=== About this exercise ===
Once the line with "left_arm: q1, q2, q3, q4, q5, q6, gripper" is found in the data, output it and each following line exactly, up to and including the line with "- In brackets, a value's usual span", and nothing before or after.

- - - - -

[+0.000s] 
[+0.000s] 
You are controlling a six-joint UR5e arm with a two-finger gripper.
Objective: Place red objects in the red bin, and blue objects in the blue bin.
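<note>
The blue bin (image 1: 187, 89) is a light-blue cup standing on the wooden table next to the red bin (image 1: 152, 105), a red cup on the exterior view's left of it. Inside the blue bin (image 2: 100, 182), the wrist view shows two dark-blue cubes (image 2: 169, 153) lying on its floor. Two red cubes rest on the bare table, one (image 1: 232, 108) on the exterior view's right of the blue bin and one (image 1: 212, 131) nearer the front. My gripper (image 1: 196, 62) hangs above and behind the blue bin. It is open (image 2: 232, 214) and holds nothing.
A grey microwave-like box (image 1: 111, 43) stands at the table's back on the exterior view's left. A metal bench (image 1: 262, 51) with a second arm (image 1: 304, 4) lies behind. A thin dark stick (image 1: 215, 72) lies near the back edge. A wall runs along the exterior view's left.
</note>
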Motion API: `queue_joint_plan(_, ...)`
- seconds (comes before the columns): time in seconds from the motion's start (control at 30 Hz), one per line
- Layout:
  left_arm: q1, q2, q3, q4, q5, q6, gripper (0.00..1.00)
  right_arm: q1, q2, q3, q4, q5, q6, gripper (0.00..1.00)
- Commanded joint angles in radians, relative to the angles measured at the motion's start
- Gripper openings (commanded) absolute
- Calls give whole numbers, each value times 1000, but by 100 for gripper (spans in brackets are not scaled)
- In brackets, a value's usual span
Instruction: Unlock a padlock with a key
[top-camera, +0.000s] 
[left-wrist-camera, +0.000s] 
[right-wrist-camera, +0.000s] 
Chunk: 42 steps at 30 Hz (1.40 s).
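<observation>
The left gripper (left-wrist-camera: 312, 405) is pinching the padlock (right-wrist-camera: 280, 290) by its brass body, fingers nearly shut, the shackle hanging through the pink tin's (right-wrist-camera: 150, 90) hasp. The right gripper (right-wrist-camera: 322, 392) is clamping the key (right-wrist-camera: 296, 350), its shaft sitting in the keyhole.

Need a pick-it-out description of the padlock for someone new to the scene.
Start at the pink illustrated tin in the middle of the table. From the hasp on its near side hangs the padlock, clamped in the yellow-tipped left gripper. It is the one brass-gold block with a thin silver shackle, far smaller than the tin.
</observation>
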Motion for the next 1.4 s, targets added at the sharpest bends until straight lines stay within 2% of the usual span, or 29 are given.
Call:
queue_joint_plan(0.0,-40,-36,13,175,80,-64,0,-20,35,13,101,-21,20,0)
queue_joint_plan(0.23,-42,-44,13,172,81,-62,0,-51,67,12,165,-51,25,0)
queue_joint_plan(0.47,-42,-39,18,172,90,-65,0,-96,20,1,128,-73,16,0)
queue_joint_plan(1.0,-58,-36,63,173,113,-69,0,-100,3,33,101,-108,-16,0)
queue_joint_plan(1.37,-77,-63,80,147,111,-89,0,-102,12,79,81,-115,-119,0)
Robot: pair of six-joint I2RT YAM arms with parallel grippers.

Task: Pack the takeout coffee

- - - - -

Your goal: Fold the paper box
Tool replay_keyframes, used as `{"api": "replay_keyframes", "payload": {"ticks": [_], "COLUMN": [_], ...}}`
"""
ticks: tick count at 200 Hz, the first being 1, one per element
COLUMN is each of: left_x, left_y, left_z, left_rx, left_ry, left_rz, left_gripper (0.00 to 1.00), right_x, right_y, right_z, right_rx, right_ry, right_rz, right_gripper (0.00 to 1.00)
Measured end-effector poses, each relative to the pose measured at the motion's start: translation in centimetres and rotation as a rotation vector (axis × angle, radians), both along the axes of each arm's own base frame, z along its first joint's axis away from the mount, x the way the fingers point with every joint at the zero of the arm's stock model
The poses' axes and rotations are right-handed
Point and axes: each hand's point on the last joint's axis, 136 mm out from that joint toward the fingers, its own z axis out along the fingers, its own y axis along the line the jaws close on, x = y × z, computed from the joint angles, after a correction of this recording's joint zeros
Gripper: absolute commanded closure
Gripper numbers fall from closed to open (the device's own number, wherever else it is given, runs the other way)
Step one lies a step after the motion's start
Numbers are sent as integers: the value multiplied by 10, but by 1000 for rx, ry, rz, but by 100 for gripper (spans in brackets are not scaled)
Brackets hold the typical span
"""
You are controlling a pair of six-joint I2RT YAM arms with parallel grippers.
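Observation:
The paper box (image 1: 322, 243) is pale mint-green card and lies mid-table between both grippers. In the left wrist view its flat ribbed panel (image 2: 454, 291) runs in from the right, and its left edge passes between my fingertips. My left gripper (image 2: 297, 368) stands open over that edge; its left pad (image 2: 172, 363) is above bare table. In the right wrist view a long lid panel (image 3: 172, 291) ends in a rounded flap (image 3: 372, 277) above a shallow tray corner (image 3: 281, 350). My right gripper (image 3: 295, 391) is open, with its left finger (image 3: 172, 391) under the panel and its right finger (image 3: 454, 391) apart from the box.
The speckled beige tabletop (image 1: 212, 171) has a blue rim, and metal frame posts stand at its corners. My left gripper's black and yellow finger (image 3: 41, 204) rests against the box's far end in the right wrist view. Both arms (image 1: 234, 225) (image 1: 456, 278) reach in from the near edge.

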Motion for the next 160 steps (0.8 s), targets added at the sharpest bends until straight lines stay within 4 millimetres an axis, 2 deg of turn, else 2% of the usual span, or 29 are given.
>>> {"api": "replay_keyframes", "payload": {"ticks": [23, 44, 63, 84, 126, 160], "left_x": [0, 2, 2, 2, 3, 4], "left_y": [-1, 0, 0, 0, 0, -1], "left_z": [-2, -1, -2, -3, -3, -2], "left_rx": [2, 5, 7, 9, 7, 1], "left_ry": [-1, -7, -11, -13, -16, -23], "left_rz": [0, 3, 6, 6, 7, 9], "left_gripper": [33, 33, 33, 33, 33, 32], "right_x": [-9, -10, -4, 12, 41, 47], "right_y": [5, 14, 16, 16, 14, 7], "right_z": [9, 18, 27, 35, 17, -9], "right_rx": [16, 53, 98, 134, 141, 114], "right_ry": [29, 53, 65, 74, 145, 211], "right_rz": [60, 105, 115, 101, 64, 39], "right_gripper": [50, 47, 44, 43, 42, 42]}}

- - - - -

=== Solution for this problem ===
  left_arm: q1, q2, q3, q4, q5, q6, gripper (0.00..1.00)
  right_arm: q1, q2, q3, q4, q5, q6, gripper (0.00..1.00)
- Commanded joint angles in radians, relative to the angles measured at the motion's start
- Gripper openings (commanded) absolute
- Calls give whole numbers, each value times 1000, but by 100 for gripper (spans in brackets are not scaled)
- In brackets, a value's usual span

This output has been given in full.